## WORK REQUIRED
Reproduce, from the lines below, exactly the stretch that begins at the line containing "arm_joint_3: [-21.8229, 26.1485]" and ends at the line containing "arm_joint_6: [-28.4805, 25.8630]", both included.
*** Block opens ***
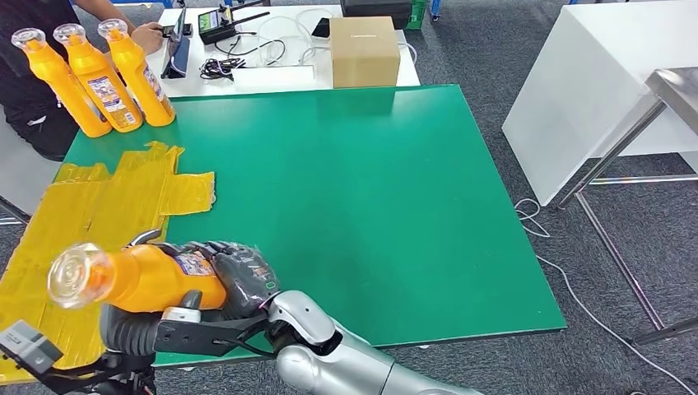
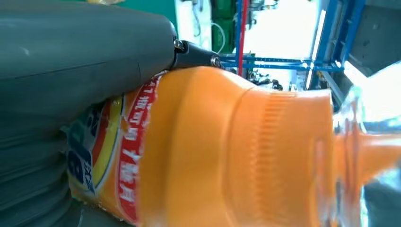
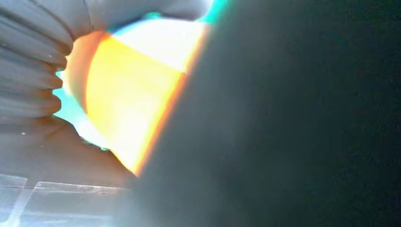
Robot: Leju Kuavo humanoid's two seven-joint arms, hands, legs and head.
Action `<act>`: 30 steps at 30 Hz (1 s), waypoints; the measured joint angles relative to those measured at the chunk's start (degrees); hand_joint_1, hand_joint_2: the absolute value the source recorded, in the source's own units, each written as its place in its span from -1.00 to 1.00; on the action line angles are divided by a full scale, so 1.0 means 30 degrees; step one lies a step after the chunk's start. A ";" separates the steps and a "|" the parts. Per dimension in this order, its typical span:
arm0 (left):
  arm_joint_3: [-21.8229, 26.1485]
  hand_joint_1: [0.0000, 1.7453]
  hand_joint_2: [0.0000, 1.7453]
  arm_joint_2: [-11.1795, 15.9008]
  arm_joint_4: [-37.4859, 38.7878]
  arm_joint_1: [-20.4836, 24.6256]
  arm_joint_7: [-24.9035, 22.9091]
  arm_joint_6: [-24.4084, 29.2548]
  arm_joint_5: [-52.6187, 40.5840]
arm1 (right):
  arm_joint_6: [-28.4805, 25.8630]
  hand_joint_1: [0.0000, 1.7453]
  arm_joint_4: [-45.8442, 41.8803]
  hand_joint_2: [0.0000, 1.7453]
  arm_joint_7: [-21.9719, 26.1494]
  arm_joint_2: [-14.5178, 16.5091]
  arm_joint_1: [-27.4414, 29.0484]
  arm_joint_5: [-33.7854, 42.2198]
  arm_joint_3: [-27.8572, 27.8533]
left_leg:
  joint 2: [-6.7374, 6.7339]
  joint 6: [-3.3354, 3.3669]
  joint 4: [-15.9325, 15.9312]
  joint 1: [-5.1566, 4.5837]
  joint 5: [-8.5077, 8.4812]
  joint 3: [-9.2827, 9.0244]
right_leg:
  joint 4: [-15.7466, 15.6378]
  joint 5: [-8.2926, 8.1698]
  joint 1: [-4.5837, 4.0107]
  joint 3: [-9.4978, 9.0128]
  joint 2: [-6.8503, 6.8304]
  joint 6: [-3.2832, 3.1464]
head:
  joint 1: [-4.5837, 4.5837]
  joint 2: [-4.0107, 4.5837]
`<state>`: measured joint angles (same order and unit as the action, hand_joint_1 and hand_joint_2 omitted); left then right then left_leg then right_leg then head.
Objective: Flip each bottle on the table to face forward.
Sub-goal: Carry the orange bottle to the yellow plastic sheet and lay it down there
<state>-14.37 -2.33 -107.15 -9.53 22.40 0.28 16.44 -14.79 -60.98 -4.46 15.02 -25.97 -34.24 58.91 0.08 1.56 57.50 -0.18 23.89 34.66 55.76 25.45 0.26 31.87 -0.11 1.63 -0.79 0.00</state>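
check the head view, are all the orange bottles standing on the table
No, three bottles stand at the far corner, but a fourth bottle is held sideways above the table.

A green table [image 1: 346, 189] is carrying three orange bottles [image 1: 90, 78], standing upright in a row at its far left corner. Yellow tape patches [image 1: 107, 206] are lying stuck along its left side.

Green bench [image 1: 370, 206]: broad bare stretch across the middle and right side, open to a hand. Far left corner blocked by three upright orange plastic bottles [image 1: 99, 78] in a tight row. Crinkled yellow tape sheet [image 1: 99, 214] covers the left edge. Brown cardboard box [image 1: 364, 51] stands just beyond the far edge.
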 joint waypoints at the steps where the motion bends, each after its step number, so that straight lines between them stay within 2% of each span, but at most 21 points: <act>1: -0.0018 1.00 1.00 -0.0018 -0.0069 -0.0042 0.0080 0.0226 -0.0354 | -0.0240 -1.00 -0.0004 -1.00 0.0122 -0.0164 0.0266 0.0227 -0.0148 | 0.0002 -0.0001 0.0000 -0.0001 0.0001 0.0002 | 0.0000 0.0000 0.0000 -0.0001 0.0000 0.0000 | 0.0000 0.0000; 8: 0.0375 1.00 1.00 -0.0137 -0.0673 -0.0254 0.0317 0.0822 -0.1156 | -0.0152 -1.00 -0.0191 -1.00 0.0321 -0.1447 0.1970 0.0079 -0.2359 | 0.0031 -0.0001 -0.0001 -0.0006 0.0002 0.0030 | 0.0000 -0.0015 0.0001 -0.0002 -0.0035 -0.0013 | 0.0009 0.0000; 18: 0.0729 1.00 1.00 -0.0279 -0.0904 -0.0278 0.0343 0.0954 -0.1355 | -0.0036 -1.00 -0.0206 -1.00 0.0574 -0.1850 0.2734 -0.0065 -0.3232 | -0.0012 -0.0012 -0.0001 0.0024 -0.0006 0.0024 | 0.0001 -0.0038 -0.0008 0.0012 -0.0009 -0.0055 | 0.0009 0.0000; 21: 0.0825 1.00 1.00 -0.0299 -0.0988 -0.0306 0.0705 0.1729 -0.2396 | -0.0037 -1.00 -0.0563 -1.00 0.1109 -0.1994 0.3032 0.0258 -0.3359 | -0.0011 -0.0015 -0.0001 0.0026 -0.0008 0.0025 | 0.0001 -0.0038 -0.0009 0.0012 -0.0010 -0.0055 | 0.0009 0.0000; 23: 0.0986 1.00 1.00 -0.0301 -0.1030 -0.0295 0.1163 0.3359 -0.4745 | -0.0037 -1.00 -0.1247 -1.00 0.1472 -0.2261 0.3435 0.0521 -0.3467 | -0.0005 -0.0016 0.0000 0.0025 -0.0008 0.0025 | 0.0000 -0.0038 -0.0009 0.0014 -0.0012 -0.0055 | 0.0007 0.0000; 27: 0.1437 1.00 1.00 -0.0293 -0.0736 0.0197 0.0822 0.9820 -1.5026 | 0.0063 -1.00 -0.3507 -1.00 0.2266 -0.3179 0.4617 0.1193 -0.3899 | 0.0018 -0.0016 0.0001 0.0020 -0.0008 0.0038 | -0.0002 -0.0036 -0.0008 0.0019 -0.0018 -0.0055 | 0.0007 0.0000; 28: 0.1576 1.00 1.00 -0.0286 -0.0576 0.0391 0.0622 1.0845 -1.6989 | 0.0105 -1.00 -0.4049 -1.00 0.2372 -0.3393 0.4859 0.1283 -0.4019 | 0.0022 -0.0016 0.0001 0.0018 -0.0008 0.0039 | -0.0002 -0.0036 -0.0008 0.0018 -0.0019 -0.0055 | 0.0007 0.0000; 30: 0.1773 1.00 1.00 -0.0273 -0.0277 0.0695 0.0300 1.1712 -1.8829 | 0.0222 -1.00 -0.4887 -1.00 0.2483 -0.3715 0.5181 0.1429 -0.4197 | 0.0023 -0.0016 0.0000 0.0017 -0.0008 0.0037 | -0.0003 -0.0038 -0.0008 0.0020 -0.0016 -0.0055 | 0.0009 0.0000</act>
<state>-9.05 -3.15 -107.98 -7.44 23.30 35.41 -40.05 -14.12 -75.64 2.99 3.88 -10.42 -29.95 46.32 0.15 1.52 57.50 -0.13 23.86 34.77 55.76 25.33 0.24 31.93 -0.16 1.46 -0.76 0.00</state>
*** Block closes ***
## RESPONSE BOX
  arm_joint_3: [-21.8229, 26.1485]
  hand_joint_1: [0.0000, 1.7453]
  hand_joint_2: [0.0000, 1.7453]
  arm_joint_2: [-11.1795, 15.9008]
  arm_joint_4: [-37.4859, 38.7878]
  arm_joint_1: [-20.4836, 24.6256]
  arm_joint_7: [-24.9035, 22.9091]
  arm_joint_6: [-24.4084, 29.2548]
  arm_joint_5: [-52.6187, 40.5840]
arm1 (right):
  arm_joint_6: [-28.4805, 25.8630]

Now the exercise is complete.